REQUIRED WORK: From the entries that follow, extract each line holding the string "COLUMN".
BEGIN AVAILABLE DATA
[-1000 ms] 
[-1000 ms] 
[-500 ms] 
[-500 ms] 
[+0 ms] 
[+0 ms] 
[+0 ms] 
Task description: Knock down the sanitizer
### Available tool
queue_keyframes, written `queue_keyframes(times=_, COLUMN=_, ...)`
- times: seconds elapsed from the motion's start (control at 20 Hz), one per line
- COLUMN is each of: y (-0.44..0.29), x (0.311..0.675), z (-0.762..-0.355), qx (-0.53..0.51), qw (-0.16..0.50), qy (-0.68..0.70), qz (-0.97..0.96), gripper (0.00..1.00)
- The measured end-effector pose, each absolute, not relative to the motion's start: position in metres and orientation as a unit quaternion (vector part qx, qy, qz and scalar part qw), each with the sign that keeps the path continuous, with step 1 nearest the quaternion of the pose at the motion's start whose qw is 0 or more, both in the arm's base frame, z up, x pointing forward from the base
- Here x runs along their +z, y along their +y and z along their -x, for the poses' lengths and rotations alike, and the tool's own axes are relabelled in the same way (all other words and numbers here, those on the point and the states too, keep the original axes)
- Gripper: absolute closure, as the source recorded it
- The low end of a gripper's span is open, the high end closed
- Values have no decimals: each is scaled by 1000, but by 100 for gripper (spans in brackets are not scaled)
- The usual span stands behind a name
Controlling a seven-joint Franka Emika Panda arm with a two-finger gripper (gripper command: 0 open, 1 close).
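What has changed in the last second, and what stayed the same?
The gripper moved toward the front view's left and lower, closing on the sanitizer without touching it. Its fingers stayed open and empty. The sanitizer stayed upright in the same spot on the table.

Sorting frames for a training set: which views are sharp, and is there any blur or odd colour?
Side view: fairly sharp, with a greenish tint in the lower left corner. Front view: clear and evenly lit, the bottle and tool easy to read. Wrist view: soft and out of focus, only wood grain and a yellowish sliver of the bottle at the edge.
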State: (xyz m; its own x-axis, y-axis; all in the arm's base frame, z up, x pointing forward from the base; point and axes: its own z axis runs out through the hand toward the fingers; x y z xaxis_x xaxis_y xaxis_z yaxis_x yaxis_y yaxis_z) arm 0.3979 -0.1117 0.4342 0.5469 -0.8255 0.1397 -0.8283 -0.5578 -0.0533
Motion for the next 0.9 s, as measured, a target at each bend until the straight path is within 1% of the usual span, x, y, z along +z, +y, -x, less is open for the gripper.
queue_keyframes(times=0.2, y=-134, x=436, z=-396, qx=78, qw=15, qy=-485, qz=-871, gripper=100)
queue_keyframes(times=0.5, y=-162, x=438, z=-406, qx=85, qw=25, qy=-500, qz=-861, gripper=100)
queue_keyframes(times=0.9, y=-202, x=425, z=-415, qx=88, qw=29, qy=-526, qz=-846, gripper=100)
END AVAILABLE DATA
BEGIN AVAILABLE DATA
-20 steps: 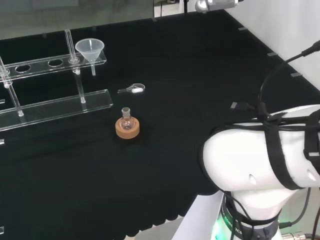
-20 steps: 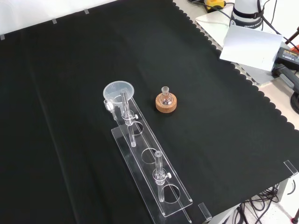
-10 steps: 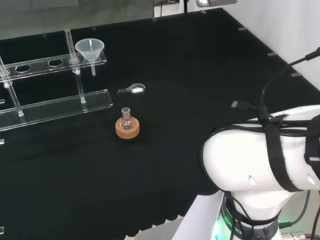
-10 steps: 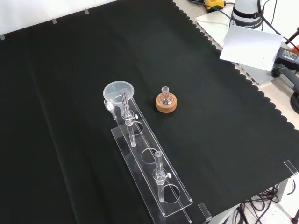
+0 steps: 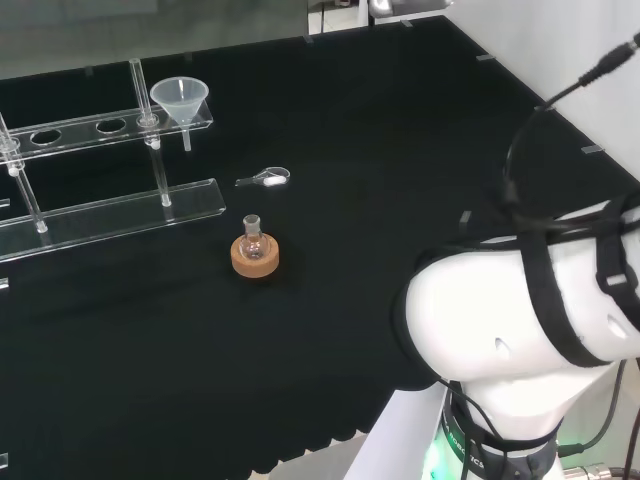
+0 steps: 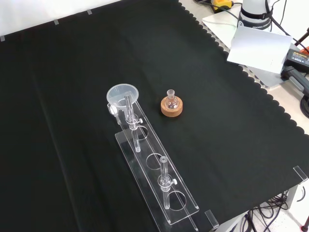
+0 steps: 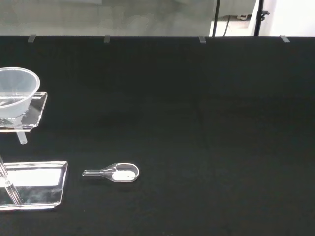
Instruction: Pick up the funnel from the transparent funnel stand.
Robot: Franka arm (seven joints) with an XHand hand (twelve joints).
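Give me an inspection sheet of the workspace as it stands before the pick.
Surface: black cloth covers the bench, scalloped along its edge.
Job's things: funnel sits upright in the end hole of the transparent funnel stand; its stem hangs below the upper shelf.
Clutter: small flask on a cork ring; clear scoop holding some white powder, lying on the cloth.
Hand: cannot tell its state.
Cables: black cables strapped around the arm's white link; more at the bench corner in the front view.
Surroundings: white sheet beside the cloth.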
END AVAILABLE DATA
YOUR RESPONSE:
queue_keyframes, written `queue_keyframes(times=_, COLUMN=_, ...)`
- COLUMN is each of: y (-0.44..0.29), x (0.311..0.675), z (-0.762..-0.355), qx (-0.53..0.51), qw (-0.16..0.50), qy (-0.68..0.70), qz (-0.97..0.96), gripper (0.00..1.00)

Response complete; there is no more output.